17 octobre 1961 : Un petit pas

, par admin

Fondation Frantz Fanon

Le 17 octobre 1961 est une date sinistre de l’histoire de France. Ce jour-là la police parisienne sous les ordres du préfet Papon a perpétré des exactions de masse contre des manifestants pacifiques et désarmés. Leur seul tort était d’être algériens et de protester contre les mesures de couvre-feu qui leur étaient spécifiquement appliquées. Plusieurs dizaines de morts et des centaines de blessés résulteront d’un crime d’Etat que la république vient enfin de reconnaitre, cinquante et un ans après.
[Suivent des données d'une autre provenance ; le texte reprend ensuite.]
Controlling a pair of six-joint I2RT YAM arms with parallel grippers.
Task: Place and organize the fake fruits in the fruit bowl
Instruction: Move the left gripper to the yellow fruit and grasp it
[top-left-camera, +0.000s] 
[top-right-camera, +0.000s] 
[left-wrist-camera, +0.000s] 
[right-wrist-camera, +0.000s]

C’est donc un petit pas, une entaille dans le mur de déni qui a toujours constitué la ligne officielle de l’Etat français. Il s’agit bien d’une reconnaissance à minima, concédée sous la pression des faits et de l’Histoire plutôt que sous celle des victimes et de leurs ayants-droits. Les responsabilités individuelles sont escamotées et aucune réparation n’est à l’heure actuelle envisageable.

En dépit des indignations de commande, parfaitement obscènes, de ceux qui croient voir dans la déclaration du président de la République un acte de contrition ou de repentance, il s’agit simplement d’une évolution circonspecte vers la reconnaissance d’un crime d’Etat. S’ils attachent du prix au respect de leur dignité et à l’écriture d’une histoire conforme aux faits, les citoyens français d’origine algérienne dans leur écrasante majorité ne sont demandeurs d’aucune repentance, notion qu’ils laissent à ceux qui font commerce de mémoire et aux idéologues néocoloniaux qui ont naturellement vocation au mensonge et à la falsification.

Il convient de noter que cette ébauche de reconnaissance tardive de la responsabilité de l’Etat et de ses services de police dans la commission d’un crime imprescriptible intervient dans un contexte de haine de l’Islam et des musulmans fabriquée et entretenue par des milieux qui influent les appareils d’Etat et qui commandent aux médias. Quoi qu’en disent les propagandistes du néolibéralisme en crise majeure, cinquante après la fin de la guerre d’Algérie, la République ne s’est pas débarrassée de ses superstructures et de ses pratiques coloniales.

La Fondation Frantz Fanon s’incline respectueusement devant les martyrs du 17 octobre 1961.